Anyone have any feedback on winter tires that you have actually used?
VW Routan - Winter Tires - 225/65/17

I've limited myself to Costco's selection as they have a $15/per tire installation with TPMS, nitrogen, etc... where my local shops charge me anywhere from $25-$50/per tire and charge extra for TPMS install, etc...

Probably should have saved myself a lot of hassle and order a set through tirerack mounted and balanced, but I wanted OEM wheels.

Price not being a factor because they are all very close, what are your thoughts? Michelin is the big name here, where their tires you pay a premium for the name. Typically easy to balance, and least issues -- and the only one here to give a 40,000 mile or 6 year warranty.

Unfortunately, it has some bad reviews on slush -- and looking at the thread pattern, it doesn't have deep grooves like the others and I can see where this tire floats. But it also does have the best fuel economy with LLR technology and best thread wear. Probably best for winter with cleared streets.

BFGoodrich's tire looks like a beast. I'm leaning towards DM-V1, even though it's the older model for maximum traction.

Michelin - Latitude® X-Ice® Xi2 - $172.99*4+$15*4 - $70 coupon = $681.96
Tread Depth: 11/32"
Speed Rating: 102T = 118 mph

BFGoodrich - Winter Slalom® KSI - $149.99*4+$15*4 = $659.96
Tread Depth: 12.5/32"
Speed Rating: 102S = 112 mph

Bridgestone - Blizzak DM-V1 - $137.99*4+$15*4 = $611.96
Tread Depth: 13/32"
Speed Rating: 102R = 106 mph

Bridgestone - Blizzak WS70 - $134.99*4+$15*4 = $599.96
Tread Depth: 12/32"
Speed Rating: 102T = 118 mph


Blizzak DM-V1









Blizzak WS70









X-ice Xi2









Winter Slalom KSI


----------



## Volvos Rock (Oct 13, 2011)

out of those I would choose the WS70, I run the Hankook Ipikes on the factory wheels...bought from Discount Tire Direct at $111.00 each.


----------



## Chedman13 (May 30, 2012)

Volvos Rock said:


> out of those I would choose the WS70, I run the Hankook Ipikes on the factory wheels...bought from Discount Tire Direct at $111.00 each.


Thanks -- I had the iPikes and liked them a lot.
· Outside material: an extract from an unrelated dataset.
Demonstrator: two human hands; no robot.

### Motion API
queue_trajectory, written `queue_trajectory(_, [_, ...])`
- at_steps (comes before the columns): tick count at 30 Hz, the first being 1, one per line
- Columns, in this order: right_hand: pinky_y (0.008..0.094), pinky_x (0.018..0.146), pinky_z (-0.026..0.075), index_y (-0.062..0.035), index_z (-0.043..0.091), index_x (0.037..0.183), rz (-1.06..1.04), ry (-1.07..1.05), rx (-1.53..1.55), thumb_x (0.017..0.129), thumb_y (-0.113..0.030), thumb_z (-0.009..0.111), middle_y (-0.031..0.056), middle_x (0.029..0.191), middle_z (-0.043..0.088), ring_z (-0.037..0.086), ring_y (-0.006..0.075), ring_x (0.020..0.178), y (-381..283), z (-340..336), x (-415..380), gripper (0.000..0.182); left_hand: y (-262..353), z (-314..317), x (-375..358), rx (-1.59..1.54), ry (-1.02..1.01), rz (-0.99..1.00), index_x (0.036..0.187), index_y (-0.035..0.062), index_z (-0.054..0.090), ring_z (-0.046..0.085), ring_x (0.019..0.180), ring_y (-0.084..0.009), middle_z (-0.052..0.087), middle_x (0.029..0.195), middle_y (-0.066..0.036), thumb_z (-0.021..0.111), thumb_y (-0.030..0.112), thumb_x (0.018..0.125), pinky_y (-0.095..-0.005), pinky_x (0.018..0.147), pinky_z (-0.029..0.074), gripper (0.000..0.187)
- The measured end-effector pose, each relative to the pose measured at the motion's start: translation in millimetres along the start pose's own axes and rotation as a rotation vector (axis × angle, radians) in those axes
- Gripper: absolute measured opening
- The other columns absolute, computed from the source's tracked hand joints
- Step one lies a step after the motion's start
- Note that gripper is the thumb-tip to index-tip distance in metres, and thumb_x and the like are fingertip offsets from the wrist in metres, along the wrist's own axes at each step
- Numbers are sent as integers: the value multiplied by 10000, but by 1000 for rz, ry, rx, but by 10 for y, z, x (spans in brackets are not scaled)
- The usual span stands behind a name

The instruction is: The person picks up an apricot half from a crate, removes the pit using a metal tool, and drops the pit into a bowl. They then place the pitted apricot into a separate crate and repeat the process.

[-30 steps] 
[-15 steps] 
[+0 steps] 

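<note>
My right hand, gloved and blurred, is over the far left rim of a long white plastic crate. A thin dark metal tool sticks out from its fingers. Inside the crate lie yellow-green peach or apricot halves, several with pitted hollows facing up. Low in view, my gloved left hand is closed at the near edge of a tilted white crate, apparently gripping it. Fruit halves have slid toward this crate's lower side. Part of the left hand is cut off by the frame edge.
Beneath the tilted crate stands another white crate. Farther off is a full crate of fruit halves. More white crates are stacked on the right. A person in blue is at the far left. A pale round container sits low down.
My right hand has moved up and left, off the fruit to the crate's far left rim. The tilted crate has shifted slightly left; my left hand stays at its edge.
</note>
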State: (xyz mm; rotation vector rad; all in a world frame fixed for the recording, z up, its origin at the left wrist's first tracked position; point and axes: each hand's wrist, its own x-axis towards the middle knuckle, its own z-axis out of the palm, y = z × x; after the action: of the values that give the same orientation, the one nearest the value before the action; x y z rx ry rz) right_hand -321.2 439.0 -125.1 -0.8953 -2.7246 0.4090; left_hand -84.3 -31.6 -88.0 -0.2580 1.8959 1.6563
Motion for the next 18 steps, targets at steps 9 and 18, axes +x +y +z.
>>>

Very cheap, got 50k miles out of them, great snow traction -- only thing was ice was okay, but light years ahead of any all-season.


----------



## showtz (Mar 29, 2011)

We used the Blizzak WS70 last winter. We had below average snowfalls but they worked great in ice and slush conditions.


----------



## Chedman13 (May 30, 2012)

showtz said:


> We used the Blizzak WS70 last winter. We had below average snowfalls but they worked great in ice and slush conditions.


How is the thread depth so far?


----------



## Chedman13 (May 30, 2012)

Found a "used" set on some rare winter tires with 95% thread depth of Continental ContiCrossContact Winter.

http://www.conti-online.com/generat...osscontactwinter/cross_contact_winter_en.html

http://www.conti-online.com/generat...r/hidden/datasheet-CrossContact Winter_en.pdf

For AWD/4WD vehicles, but fine without. I like the thread pattern the best for my type of winter driving.

I'll report back how they are.


----------